**What you need to do:**
When you spot the word "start" in a line of the data below, copy that line.

════

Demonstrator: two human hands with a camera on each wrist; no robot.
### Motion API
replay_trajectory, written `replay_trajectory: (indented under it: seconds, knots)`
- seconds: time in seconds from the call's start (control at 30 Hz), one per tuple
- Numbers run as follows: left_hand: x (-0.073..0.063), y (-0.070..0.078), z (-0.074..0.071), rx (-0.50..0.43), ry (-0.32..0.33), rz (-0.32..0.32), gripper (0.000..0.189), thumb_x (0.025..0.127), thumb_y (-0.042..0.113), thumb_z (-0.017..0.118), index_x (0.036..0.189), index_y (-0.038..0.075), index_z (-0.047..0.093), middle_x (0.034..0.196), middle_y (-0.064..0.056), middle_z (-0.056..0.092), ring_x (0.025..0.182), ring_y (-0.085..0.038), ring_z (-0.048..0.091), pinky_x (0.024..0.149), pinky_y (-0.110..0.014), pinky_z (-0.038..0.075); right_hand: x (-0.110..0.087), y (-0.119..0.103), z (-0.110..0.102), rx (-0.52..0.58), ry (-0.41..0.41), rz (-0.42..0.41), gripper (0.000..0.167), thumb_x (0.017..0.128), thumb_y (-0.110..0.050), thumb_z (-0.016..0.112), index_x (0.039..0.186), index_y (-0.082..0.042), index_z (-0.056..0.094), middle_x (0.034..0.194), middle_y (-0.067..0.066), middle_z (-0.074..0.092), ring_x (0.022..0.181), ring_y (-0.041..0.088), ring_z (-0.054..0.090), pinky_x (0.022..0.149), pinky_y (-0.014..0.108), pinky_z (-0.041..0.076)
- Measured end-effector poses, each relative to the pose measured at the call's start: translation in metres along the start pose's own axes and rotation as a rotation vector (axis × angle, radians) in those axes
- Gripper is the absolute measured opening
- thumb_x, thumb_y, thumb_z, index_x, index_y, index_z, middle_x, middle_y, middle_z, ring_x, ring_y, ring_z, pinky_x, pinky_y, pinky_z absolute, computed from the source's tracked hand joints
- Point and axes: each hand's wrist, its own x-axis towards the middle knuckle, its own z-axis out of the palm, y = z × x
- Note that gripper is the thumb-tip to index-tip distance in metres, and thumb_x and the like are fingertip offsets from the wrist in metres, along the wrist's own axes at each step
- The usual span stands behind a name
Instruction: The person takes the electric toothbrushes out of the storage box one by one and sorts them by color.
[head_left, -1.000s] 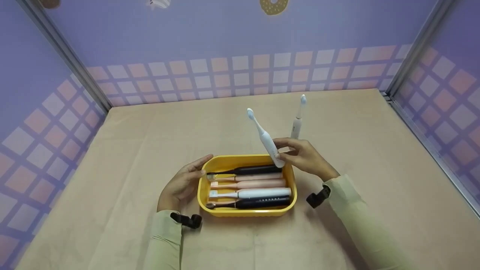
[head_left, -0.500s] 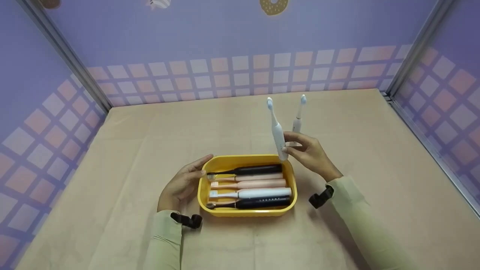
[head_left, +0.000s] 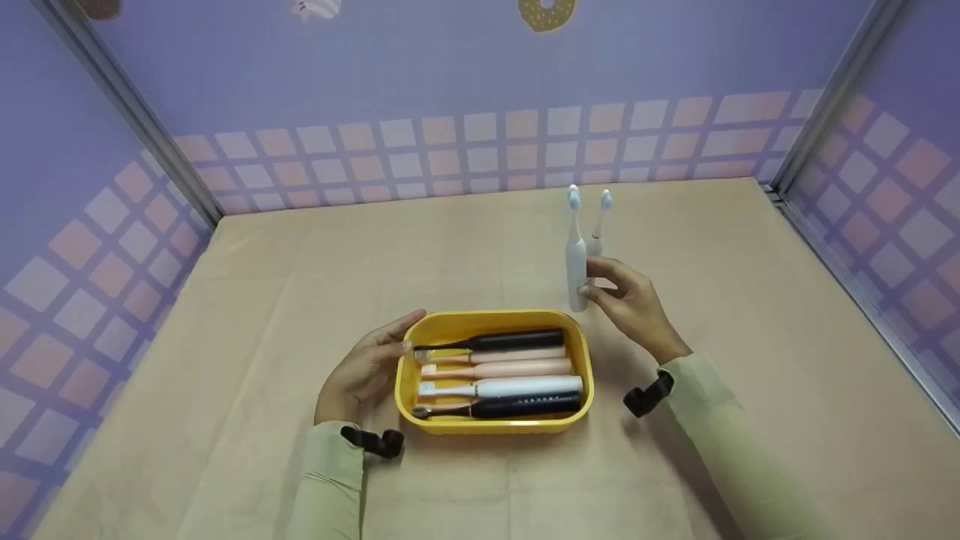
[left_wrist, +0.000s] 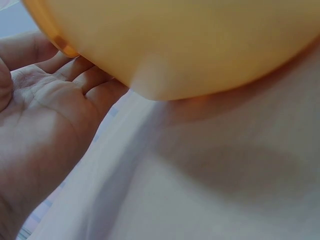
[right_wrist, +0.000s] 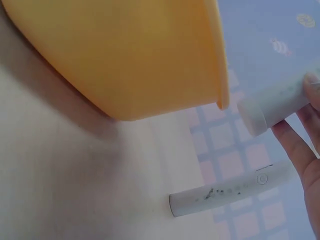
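My right hand [head_left: 634, 304] pinches the handle of a white electric toothbrush [head_left: 575, 262], holding it nearly upright, head up, beyond the right rear corner of a yellow bin [head_left: 495, 427]. In the right wrist view, that toothbrush [right_wrist: 280, 102] is lifted off the table. A second white electric toothbrush [right_wrist: 225, 195] stands on its base behind it, partly hidden in the head view. My left hand [head_left: 367, 367] holds the bin's left end, thumb at the rim and fingers along the outer wall. Inside lie black [head_left: 517, 340], pink [head_left: 523, 367] and white [head_left: 529, 386] electric toothbrushes, side by side.
A pale cloth covers the table [head_left: 300, 277]. Purple walls [head_left: 450, 75] with a checkered band enclose it at the back and both sides, with metal posts [head_left: 832, 97] at the corners.
My right hand has carried the white toothbrush rightward and away from above the bin, turning it from leaning left to nearly upright. My left hand and the bin have stayed still.
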Motion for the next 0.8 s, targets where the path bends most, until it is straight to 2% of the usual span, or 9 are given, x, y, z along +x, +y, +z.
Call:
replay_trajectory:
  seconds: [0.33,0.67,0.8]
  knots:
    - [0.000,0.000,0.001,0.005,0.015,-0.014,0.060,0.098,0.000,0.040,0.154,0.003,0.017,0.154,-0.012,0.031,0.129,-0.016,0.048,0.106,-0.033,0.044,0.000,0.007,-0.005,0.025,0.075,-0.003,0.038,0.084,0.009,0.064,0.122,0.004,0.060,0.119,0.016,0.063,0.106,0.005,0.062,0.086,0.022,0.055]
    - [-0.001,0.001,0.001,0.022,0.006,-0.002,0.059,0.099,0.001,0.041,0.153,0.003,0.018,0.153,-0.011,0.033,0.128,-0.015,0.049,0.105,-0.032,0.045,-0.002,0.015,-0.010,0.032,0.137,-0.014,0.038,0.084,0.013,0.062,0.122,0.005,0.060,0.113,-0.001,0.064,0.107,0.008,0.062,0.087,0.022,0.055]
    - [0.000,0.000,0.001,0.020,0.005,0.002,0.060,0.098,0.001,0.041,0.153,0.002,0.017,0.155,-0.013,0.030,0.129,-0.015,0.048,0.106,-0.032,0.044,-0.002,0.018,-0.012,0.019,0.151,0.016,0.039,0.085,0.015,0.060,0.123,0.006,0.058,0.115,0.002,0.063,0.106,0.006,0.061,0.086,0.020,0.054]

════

**Task output:**
- seconds: time in seconds from the call's start (control at 30 Hz), one per tuple
- Measured end-effector poses, each relative to the pose measured at the call's start: translation in metres along the start pose's own axes and rotation as a rotation vector (axis × angle, radians) in those axes

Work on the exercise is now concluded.